- Theatrical release film poster
- Directed by: Christopher Hampton
- Screenplay by: Christopher Hampton
- Based on: Imagining Argentina by Lawrence Thornton
- Produced by: Michael Peyser Diane Sillan Santiago Pozo Geoffrey C. Lands
- Starring: Antonio Banderas Emma Thompson Leticia Dolera Maria Canals Rubén Blades
- Cinematography: Guillermo Navarro
- Edited by: George Akers
- Music by: George Fenton
- Production companies: Multivideo Arenas Entertainment Myriad Pictures Green Moon Productions Imagining Argentina Productions Ltd. Mike's Movies Tide Rock Entertainment
- Distributed by: Arenas Entertainment (United States) Manga Films (Spain) Universal Pictures (Argentina and United Kingdom, through United International Pictures)
- Release date: 12 September 2003;
- Running time: 107 minutes
- Countries: Spain United Kingdom United States
- Language: English
- Box office: $383,106

= Imagining Argentina (film) =

Imagining Argentina is a 2003 drama historical film written and directed by British playwright Christopher Hampton and starring Antonio Banderas, Emma Thompson, Leticia Dolera and Rubén Blades.

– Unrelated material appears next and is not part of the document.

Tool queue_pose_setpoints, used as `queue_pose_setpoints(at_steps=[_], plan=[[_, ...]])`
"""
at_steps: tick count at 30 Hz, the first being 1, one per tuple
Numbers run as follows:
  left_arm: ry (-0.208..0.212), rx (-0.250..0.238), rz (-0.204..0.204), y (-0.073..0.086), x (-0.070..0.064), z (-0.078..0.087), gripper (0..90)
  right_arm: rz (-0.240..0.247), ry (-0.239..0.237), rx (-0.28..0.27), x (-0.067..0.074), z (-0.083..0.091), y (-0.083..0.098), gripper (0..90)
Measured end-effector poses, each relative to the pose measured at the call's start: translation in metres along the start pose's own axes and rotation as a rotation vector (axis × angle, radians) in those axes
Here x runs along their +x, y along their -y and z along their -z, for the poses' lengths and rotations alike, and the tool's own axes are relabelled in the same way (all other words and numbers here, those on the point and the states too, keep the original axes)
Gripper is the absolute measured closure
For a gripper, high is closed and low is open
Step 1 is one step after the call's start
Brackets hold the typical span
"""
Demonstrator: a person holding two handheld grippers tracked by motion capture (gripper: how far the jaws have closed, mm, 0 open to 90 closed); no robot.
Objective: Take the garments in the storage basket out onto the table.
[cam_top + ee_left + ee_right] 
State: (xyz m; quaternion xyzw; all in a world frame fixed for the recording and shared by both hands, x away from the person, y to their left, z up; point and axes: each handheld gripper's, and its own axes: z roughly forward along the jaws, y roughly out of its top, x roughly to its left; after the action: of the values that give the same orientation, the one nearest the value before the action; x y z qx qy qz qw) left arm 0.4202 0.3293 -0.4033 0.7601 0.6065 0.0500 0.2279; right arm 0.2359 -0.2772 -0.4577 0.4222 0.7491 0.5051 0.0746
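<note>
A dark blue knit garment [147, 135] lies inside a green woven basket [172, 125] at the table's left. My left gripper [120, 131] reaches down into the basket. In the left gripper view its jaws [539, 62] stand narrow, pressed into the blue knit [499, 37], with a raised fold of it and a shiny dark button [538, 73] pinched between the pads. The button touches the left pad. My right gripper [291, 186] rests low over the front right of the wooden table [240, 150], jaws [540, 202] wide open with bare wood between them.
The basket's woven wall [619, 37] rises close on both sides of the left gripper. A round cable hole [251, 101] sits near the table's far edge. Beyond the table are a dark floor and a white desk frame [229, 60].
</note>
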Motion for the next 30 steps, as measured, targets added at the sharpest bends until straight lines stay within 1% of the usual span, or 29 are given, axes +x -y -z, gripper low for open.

It is based on the award-winning eponymous 1987 novel by American writer Lawrence Thornton. It was nominated for the Golden Lion at the 2003 Venice Film Festival.

The film is centered on a couple living through the oppressive last military dictatorship in Argentina (1976-1983) and the Dirty War it conducted. Graphic images of suffering, such as rape and torture, are depicted. The closing caption states that a total of nearly 30,000 Argentines were "disappeared" through this period. The film was a joint USA/Argentina/Spain/UK production.

== Plot synopsis ==
During the last civil-military dictatorship in Argentina, the military government conducts what was known as a Dirty War against opponents, abducting and often murdering those opposed to its rule. Cecilia, a dissident journalist living in Buenos Aires, is kidnapped by the secret police to join the ranks of the disappeared. She had earlier published a challenging article in her outrage over the forced disappearance of students protesting the bus fares.

As her husband Carlos, a theatre director, begins to search frantically for her, he realizes that he has acquired psychic power that enables him to predict the future. Carlos is sought after by others who have lost loved ones. This power helps Carlos foresee what happens to his wife and other detainees. At one point, Carlos visits the Naval Mechanics School, revealed as a notorious center of torture and murder of detainees.

== Cast ==
- Antonio Banderas as Carlos Rueda
- Emma Thompson as Cecilia Rueda
- Leticia Dolera as Teresa Rueda, Carlos and Cecilia's daughter
- Maria Canals as Esme Palomares
- Rubén Blades as Silvio Ayala
- Mariana Seligmann as Guzman Tochter
- Irene Escolar as Eurydice
- Andreas Tang as himself
- Kuno Becker as Gustavo Santos, a warden
- Anton Lesser as General Guzmán
- Marzenka Novak as Sasha

== Reception ==
Review aggregation website Rotten Tomatoes gives the film an approval rating of 31% based on reviews from 13 critics, with an average rating of 4.30/10. Metacritic calculated an average score of 27 out of 100 based on 4 reviews, indicating "generally unfavorable" reviews.

Peter Bradshaw for The Guardian wrote:"well, what can I say about something destined to be a cult classic of awfulness? Imagining Argentina is an excruciatingly misjudged attempt to impose a layer of occult spirituality on an important political subject... The spectacle of Banderas exercising his sensitive magic powers, intercut with Thompson getting horribly raped and beaten - with close-ups on her droll, quizzical face contorted in agony - is truly wince-making".